### What is needed
Go through the material below, find each line with the word "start", and copy those lines.
------------------------------------------------------------------------
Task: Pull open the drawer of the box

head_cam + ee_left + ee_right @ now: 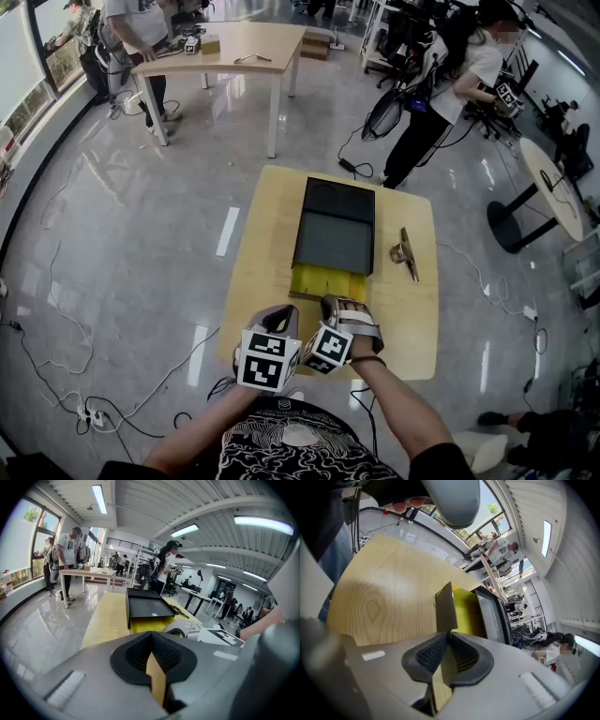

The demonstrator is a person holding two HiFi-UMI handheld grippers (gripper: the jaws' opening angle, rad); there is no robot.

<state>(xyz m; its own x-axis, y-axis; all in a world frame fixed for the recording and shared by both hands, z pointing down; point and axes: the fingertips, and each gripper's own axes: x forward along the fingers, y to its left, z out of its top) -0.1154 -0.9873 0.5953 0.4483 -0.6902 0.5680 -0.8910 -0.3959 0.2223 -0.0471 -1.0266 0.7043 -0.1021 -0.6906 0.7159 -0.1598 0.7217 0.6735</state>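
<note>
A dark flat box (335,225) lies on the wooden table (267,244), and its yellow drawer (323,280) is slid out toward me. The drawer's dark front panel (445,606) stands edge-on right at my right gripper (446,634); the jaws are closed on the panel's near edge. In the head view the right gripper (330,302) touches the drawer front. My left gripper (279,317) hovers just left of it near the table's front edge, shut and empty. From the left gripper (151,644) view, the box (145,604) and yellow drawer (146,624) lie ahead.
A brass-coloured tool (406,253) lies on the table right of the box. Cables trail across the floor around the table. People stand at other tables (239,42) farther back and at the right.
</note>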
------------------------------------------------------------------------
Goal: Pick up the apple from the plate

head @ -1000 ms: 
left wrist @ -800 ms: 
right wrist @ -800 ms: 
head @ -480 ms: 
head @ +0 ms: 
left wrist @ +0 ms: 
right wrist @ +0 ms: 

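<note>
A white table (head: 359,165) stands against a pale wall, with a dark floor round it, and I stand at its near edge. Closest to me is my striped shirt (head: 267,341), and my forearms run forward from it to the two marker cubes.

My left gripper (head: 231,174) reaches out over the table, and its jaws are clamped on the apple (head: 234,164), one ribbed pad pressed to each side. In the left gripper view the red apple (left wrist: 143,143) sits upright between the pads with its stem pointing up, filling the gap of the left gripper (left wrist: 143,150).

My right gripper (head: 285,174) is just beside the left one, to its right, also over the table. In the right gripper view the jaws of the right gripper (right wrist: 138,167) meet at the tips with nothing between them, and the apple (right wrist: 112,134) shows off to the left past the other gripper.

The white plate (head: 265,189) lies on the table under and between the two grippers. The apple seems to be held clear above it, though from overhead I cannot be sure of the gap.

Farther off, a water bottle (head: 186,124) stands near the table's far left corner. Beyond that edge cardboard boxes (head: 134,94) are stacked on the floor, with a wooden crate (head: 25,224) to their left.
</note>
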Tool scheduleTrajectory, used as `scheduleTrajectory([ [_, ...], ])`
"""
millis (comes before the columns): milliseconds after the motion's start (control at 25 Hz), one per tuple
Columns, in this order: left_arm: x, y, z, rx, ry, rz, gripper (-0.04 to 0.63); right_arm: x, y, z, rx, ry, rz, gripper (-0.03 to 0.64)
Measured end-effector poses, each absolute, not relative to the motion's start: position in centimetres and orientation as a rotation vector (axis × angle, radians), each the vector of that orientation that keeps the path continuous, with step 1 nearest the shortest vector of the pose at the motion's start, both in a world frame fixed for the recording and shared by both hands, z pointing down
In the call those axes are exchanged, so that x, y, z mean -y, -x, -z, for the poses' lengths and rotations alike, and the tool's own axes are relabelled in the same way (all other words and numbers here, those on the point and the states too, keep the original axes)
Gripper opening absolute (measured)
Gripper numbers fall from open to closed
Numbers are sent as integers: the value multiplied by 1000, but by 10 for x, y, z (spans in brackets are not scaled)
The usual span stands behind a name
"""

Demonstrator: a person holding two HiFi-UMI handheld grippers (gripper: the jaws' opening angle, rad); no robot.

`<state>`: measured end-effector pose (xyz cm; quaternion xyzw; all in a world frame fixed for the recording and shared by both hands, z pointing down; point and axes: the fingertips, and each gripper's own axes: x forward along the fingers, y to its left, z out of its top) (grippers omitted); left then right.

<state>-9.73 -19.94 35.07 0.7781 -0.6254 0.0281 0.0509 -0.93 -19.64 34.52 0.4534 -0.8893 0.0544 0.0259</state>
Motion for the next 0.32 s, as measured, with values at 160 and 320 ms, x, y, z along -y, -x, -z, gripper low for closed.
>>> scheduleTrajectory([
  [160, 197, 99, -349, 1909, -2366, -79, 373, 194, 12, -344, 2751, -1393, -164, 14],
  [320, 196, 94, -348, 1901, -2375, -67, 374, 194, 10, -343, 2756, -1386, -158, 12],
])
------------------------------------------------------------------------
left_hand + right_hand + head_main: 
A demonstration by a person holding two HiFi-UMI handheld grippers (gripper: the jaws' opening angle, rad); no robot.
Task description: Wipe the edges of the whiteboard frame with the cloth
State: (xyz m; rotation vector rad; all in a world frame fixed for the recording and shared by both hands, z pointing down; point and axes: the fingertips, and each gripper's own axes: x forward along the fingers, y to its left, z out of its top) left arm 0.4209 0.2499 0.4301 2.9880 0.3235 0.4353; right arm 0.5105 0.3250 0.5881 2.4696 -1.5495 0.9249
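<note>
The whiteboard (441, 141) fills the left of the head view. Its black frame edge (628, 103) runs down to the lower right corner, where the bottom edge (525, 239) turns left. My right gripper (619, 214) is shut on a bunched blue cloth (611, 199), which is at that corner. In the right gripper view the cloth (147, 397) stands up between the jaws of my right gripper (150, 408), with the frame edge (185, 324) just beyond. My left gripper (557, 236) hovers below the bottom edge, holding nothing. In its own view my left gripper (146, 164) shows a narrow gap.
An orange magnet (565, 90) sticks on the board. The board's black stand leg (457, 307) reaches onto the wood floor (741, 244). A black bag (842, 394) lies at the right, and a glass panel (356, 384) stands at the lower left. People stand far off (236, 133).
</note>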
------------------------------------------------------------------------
### Output below
millis (comes before the columns): milliseconds after the motion's start (control at 25 Hz), one per tuple
Measured end-effector poses, each absolute, not relative to the motion's start: position in centimetres and orientation as a rotation vector (axis × angle, radians), each the vector of that orientation that keeps the path continuous, with step 1 nearest the shortest vector of the pose at the motion's start, both in a world frame fixed for the recording and shared by both hands, z pointing down

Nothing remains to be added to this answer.